Excerpts from a dataset:

┌──

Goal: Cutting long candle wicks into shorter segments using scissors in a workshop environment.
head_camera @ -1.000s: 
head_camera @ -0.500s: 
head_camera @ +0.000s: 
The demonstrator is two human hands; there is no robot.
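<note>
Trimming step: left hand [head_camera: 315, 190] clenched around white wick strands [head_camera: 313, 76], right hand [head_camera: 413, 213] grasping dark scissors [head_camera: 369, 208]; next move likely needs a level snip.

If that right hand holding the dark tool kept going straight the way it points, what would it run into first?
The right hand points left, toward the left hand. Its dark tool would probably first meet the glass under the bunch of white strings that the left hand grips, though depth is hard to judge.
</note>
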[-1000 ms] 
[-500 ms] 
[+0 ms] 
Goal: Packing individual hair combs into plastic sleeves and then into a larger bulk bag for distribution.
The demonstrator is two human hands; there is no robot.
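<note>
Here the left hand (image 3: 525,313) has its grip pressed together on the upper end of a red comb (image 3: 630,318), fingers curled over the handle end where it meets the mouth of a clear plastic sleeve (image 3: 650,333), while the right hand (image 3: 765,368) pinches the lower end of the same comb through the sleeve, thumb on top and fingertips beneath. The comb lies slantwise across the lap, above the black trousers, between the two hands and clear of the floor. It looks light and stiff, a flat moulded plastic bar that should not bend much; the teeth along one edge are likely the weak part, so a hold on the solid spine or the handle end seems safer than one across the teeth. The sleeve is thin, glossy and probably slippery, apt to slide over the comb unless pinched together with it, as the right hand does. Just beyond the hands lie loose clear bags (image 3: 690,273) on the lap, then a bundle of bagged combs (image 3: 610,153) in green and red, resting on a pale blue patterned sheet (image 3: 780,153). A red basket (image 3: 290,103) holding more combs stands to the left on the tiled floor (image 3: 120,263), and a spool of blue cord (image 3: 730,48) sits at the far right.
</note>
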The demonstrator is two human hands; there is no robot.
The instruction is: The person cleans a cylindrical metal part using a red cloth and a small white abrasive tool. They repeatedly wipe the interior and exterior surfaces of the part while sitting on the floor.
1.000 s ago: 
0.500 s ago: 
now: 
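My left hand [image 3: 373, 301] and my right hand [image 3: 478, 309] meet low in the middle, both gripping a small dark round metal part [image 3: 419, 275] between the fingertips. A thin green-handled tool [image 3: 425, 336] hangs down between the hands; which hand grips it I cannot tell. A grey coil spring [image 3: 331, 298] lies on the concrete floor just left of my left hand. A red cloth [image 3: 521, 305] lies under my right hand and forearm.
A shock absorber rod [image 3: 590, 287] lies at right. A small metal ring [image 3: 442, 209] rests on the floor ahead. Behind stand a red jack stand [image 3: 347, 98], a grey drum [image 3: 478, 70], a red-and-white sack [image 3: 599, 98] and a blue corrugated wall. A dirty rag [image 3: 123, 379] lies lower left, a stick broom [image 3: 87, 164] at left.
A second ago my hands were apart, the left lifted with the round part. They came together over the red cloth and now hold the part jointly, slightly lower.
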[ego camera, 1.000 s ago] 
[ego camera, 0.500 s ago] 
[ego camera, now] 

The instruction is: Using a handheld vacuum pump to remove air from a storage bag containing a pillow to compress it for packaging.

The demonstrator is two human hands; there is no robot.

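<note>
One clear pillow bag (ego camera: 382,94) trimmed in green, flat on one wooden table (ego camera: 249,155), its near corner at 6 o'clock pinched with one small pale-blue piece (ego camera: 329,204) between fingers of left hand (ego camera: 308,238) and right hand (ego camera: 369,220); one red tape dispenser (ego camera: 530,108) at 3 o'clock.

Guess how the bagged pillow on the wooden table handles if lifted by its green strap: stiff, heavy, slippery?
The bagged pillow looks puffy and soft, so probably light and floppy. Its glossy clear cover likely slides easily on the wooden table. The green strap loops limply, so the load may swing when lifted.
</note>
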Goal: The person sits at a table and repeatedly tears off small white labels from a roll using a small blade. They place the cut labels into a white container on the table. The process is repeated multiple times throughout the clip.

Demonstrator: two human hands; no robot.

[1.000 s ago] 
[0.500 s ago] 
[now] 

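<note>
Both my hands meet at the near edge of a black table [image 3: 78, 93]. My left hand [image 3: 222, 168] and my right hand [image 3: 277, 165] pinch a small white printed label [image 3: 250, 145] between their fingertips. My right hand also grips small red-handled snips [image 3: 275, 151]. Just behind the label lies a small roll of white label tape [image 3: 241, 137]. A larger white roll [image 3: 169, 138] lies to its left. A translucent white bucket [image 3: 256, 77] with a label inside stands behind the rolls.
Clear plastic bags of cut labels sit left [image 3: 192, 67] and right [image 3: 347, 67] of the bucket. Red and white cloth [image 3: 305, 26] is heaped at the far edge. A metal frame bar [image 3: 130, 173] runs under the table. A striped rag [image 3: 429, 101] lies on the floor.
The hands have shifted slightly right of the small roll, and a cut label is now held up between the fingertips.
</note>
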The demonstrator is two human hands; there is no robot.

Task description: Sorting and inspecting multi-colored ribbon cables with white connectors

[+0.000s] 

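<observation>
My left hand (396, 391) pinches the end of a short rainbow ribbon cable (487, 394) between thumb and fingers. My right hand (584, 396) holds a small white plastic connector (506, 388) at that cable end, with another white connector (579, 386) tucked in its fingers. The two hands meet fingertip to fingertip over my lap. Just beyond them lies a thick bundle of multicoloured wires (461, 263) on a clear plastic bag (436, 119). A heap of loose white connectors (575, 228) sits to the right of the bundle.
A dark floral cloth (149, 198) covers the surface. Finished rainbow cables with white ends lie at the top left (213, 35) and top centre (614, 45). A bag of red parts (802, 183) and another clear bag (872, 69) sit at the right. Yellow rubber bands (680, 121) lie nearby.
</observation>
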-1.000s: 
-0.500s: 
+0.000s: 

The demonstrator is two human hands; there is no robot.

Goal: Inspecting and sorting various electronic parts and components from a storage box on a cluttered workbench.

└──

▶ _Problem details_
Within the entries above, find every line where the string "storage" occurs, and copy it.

▶ _Answer section_
The instruction is: Using a handheld vacuum pump to remove air from a storage bag containing a pillow to compress it for packaging.
Goal: Inspecting and sorting various electronic parts and components from a storage box on a cluttered workbench.

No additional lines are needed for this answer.